Andy is a great player. We met here. We met on the 10th tee at the Upper on a practice round at the U.S. Am. And I could remember thinking when I met him, I was like, wow, that’s Andy Sanders, he’s from Houston. He’s really good. He’s really good.

And he tells me, wow, that’s Jimmy Walker, he hits it really far. But this is where we met. We’ve been together a long time. And to win our sixth event, first major here where we met, that’s just cool. When we got here, I remembered, I got out and saw the golf course; I remember a bunch of holes, I remember liking this place. I remember enjoying being here.

And we both felt great all week. We talked about that. We talked about us meeting here and we tell that story a few times this week. So I think it’s special for both of us. I know it’s special for both of us. It’s pretty emotional. I mean, he grinded it out this week. He did a great job. Crowd control was awesome. He read putts great. Didn’t let me hit a shot until I was ready. Made sure everything was good. I mean, I think we did a great job this week communicating and talking shots. Just we were in sync.

Very cool, right?)

Back to the pointless play-by-play story I’m writing because you all already know what happened, so let’s just go into more quotes from Jimmy Walker, who captured his first major title at age 37 in style with a wire-to-wire victory.

“I felt confident in myself,” said Walker when asked about his cool and calm demeanor. “I felt confident in what I was doing. Felt confident in my golf swing, my putting, my chipping. Kind of tried to wrap myself around that; that everything was feeling good, and to go with that and trust what I was doing. Trust all the stuff that I have been working on, and that’s what I tried to apply out there. I know I made nine pars in a row to start, and I hit a lot of quality golf shots. Hit a lot of greens today. Just kind of kept it right out there in front of me.

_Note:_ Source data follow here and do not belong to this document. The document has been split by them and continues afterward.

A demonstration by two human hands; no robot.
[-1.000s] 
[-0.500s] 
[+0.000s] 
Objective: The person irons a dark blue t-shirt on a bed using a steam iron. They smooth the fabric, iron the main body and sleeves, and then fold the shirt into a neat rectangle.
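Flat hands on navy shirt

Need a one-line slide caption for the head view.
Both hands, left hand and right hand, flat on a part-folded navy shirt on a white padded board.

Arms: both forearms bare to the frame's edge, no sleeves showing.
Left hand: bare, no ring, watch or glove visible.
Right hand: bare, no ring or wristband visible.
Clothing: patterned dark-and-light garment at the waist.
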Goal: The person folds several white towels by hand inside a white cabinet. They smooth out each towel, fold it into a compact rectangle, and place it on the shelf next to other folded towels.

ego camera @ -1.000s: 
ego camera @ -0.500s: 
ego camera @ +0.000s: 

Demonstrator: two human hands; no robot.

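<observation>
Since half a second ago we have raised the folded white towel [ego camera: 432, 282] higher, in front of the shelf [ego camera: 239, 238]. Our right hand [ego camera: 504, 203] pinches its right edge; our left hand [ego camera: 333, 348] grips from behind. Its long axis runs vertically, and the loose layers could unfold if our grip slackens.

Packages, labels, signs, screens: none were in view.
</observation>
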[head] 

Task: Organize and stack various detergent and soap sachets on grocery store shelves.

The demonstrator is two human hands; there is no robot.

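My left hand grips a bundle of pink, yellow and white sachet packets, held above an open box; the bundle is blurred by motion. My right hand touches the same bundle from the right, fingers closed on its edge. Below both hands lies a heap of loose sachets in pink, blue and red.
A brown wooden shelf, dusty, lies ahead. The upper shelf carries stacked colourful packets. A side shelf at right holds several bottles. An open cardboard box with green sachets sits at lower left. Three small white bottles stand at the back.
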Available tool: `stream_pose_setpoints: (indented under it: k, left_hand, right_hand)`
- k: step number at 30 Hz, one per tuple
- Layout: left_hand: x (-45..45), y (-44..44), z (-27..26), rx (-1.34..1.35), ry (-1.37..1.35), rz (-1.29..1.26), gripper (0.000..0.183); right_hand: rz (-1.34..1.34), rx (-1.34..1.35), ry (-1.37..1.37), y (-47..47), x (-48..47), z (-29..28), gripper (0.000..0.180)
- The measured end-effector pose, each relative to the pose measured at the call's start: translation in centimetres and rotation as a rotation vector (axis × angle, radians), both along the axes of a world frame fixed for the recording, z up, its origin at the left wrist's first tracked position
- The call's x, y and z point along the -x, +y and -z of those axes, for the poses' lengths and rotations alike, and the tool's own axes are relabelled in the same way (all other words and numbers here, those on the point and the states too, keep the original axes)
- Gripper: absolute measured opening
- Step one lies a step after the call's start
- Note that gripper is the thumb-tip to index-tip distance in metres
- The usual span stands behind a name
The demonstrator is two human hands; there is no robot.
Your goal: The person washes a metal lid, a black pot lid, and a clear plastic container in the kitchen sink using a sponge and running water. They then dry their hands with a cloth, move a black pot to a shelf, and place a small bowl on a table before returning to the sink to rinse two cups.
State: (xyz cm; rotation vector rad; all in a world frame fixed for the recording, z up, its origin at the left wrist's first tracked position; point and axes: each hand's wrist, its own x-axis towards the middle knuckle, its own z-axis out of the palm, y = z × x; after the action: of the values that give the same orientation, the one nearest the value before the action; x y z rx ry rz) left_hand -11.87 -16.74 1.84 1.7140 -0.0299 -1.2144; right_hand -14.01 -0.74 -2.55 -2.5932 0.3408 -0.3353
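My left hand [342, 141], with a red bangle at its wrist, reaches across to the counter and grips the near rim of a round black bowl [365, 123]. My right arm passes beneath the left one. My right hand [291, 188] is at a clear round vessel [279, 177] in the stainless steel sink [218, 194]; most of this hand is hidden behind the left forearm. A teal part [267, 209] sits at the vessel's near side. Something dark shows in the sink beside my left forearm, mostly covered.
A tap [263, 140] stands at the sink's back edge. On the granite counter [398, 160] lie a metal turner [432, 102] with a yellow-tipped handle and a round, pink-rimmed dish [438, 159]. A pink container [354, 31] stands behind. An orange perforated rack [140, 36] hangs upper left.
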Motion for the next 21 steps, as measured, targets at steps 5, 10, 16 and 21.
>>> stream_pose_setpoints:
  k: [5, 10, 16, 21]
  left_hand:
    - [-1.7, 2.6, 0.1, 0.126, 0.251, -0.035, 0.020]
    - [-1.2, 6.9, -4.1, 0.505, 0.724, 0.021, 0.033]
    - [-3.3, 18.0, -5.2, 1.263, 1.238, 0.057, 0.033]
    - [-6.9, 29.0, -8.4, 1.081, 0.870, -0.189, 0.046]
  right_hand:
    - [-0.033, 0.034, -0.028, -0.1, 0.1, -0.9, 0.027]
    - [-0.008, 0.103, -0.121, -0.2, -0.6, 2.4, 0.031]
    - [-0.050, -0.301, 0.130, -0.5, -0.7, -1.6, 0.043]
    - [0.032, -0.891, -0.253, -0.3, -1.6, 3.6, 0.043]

“My proximity to the hole didn’t seem like it was very close today. I felt like I had 30- and 40-footers all day, so the 2-putting, I felt like I had a 2-putt every hole. But I made a lot of good short putts, 4-, 5- and 6-footers to keep the round going, which is what you’ve got to do. You’ve got to do that to win any tournament.”

Well played, Jimmy, and very much deserved. This is not to take away from his amazing performance, whatsoever, but the whole wonky series of events this week(end) diminished the “major” aura a bit. I know we can’t control the weather or necessarily predict the forecast, but damn, Saturday looked downright awful for days, and yes, I know it was supposed to be even worse Sunday. Thank you, golf gods.

Still, the not re-pairing for the final round cost fans the two leaders playing together, head-to-head, like at, you know, most insta-classic, with the most recent being two weeks ago with Henrik Stenson and Phil Mickelson (fully aware they played the last two rounds together, but just sayin’). Day definitely would’ve preferred to be in the final group.

“Being able to do exactly what I said, putting some pressure on him with one hole to go,” said Day. “But it would have been nice to be able to play in the last group with him, just to be able to go back and forth with him, maybe put a little bit more pressure on, because usually that becomes into kind of a match-play format, like where you’re going back and forth. More mistakes or crucial moments can happen in situations like that.

“So it would have been nice, but we all understand we were just trying to get the Championship in.”

Fair enough. Walker preserved through the ever-changing conditions, with several major champions lurking closely behind him and held them off, including the world no. 1 and defending champion. And that’s how it’s done.